I have a Python dictionary like this -
my_dict = {'Names':['Tom', 'Mariam', 'Lata', 'Tina', 'Abin'],
'Attendance':[False, False, False, False, False]}
I also have a Python list of flags for which indices need to changed to True in my_dict['Attendance']
-
flag_list = [0, 2, 3]
Based on the flag_list
, my_dict
needs to be changed to -
my_dict = {'Names':['Tom', 'Mariam', 'Lata', 'Tina', 'Abin'],
'Attendance':[True, False, True, True, False]}
What would be the fastest way of achieving this? Can it be done without a loop? Thank you for any guidance.
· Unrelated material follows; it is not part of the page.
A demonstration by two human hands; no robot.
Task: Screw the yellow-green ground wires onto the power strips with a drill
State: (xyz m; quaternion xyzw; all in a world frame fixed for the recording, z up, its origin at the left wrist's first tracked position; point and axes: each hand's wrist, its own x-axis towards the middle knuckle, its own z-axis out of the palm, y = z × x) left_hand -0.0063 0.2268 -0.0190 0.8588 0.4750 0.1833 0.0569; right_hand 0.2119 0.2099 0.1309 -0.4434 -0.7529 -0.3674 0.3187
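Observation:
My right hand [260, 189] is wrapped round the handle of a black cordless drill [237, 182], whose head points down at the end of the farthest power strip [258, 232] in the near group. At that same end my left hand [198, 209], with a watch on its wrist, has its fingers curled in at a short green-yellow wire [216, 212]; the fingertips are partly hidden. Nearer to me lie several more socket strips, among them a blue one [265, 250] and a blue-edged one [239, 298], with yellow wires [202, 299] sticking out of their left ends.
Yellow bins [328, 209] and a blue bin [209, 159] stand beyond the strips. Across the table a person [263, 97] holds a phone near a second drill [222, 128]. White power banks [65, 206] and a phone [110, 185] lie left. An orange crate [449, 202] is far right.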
CodePudding user response:
Using a loop
for index in flag_list:
my_dict['Attendance'][index] = True
A micro optimization would be to fetch the list from the dict only once:
attendance_list = my_dict['Attendance']
for index in flag_list:
attendance_list[index] = True
But unless flag_list
is thousands elements long I wouldn't worry about it.
Using vectorization
If you are willing to take advantage of vectorization you can use a numpy array:
import numpy as np
my_dict = {'Names':['Tom', 'Mariam', 'Lata', 'Tina', 'Abin'],
'Attendance': np.array([False, False, False, False, False])}
flag_list = [0, 2, 3]
my_dict['Attendance'][flag_list] = True
But again, unless your data is very big I wouldn't worry about optimizing this piece of code very much.
Example timings
import random
from timeit import Timer
import numpy as np
ATTENDANCE_LIST_SIZE = 100000
FLAG_LIST_SIZE = 60000
dict_with_numpy = {'Attendance': np.random.choice([False, True],
ATTENDANCE_LIST_SIZE)}
dict_without_numpy = {'Attendance': random.choices([False, True],
k=ATTENDANCE_LIST_SIZE)}
flag_list = random.choices(range(ATTENDANCE_LIST_SIZE), k=FLAG_LIST_SIZE)
def using_numpy():
dict_with_numpy['Attendance'][flag_list] = True
def no_numpy_pre_fetching_list():
attendance_list = dict_without_numpy['Attendance']
for index in flag_list:
attendance_list[index] = True
def no_numpy():
for index in flag_list:
dict_without_numpy['Attendance'][index] = True
print(f'no_numpy\t\t\t\t\t\t{min(Timer(no_numpy).repeat(3, 3))}')
print(f'no_numpy_pre_fetching_list\t\t{min(Timer(no_numpy_pre_fetching_list).repeat(3, 3))}')
print(f'using_numpy\t\t\t\t\t\t{min(Timer(using_numpy).repeat(3, 3))}')
For this amount of data, the output is (on my machine)
no_numpy 0.009737916999999985
no_numpy_pre_fetching_list 0.0048406370000000365
using_numpy 0.009164470000000036
So using vectorization for this data is not the most efficient.